* WORK TO BE COMPLETED *
The task calls for each line of the records below in which the word "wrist" appears.

* RECORDS FOR THE TASK *

···

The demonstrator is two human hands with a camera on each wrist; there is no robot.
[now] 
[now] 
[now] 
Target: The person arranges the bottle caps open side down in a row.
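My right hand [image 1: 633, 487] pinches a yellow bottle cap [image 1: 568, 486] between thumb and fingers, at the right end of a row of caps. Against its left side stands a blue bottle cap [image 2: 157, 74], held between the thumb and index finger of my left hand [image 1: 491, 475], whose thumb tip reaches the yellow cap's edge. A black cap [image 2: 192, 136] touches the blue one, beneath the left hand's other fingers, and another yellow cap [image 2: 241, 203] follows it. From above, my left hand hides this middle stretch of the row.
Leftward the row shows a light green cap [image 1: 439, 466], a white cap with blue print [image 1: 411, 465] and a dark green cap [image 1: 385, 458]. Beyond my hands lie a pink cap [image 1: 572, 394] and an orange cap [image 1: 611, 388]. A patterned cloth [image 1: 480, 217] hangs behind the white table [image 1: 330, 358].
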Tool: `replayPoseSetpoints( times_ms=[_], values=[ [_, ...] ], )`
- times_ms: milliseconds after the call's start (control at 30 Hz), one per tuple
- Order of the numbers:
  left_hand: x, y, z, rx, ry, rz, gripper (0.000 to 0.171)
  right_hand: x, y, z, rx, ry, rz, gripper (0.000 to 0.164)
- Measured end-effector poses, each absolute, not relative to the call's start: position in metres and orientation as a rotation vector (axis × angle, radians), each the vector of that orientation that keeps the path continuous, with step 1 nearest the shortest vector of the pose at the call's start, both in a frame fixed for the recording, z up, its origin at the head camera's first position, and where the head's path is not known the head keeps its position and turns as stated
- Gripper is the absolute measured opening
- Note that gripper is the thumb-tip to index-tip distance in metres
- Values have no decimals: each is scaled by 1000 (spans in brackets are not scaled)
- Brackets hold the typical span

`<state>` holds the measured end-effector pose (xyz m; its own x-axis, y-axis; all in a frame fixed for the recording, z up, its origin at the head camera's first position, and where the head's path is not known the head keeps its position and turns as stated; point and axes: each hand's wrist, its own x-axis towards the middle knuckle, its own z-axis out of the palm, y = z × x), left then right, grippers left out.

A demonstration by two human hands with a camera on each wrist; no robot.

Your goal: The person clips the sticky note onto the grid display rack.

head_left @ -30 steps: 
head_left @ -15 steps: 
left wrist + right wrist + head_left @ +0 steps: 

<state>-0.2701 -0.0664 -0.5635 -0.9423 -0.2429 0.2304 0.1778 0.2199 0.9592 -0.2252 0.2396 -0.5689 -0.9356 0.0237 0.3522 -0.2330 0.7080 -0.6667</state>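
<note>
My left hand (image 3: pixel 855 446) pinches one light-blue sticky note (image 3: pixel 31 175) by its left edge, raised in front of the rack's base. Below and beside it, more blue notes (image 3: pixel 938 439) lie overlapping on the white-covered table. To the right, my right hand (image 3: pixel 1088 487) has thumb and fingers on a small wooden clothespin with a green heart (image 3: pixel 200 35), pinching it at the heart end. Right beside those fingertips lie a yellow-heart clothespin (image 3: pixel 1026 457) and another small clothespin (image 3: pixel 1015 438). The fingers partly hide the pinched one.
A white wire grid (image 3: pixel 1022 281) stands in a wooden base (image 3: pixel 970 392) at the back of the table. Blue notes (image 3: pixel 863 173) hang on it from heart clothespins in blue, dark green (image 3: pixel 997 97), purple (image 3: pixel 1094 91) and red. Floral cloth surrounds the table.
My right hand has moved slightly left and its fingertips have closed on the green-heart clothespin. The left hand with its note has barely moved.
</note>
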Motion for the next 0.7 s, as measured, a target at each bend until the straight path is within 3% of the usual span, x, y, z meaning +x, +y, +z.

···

* SOLUTION *
The demonstrator is two human hands with a camera on each wrist; there is no robot.
`<state>` holds the measured end-effector pose (xyz m; its own x-axis, y-axis; all in a frame fixed for the recording, z up, its origin at the head camera's first position, and where the head's path is not known the head keeps its position and turns as stated; point and axes: each hand's wrist, its own x-axis towards the middle knuckle, its own z-axis out of the palm, y = z × x), left then right, grippers left out.
A demonstration by two human hands with a camera on each wrist; no robot.
left wrist + right wrist + head_left @ +0 steps: 

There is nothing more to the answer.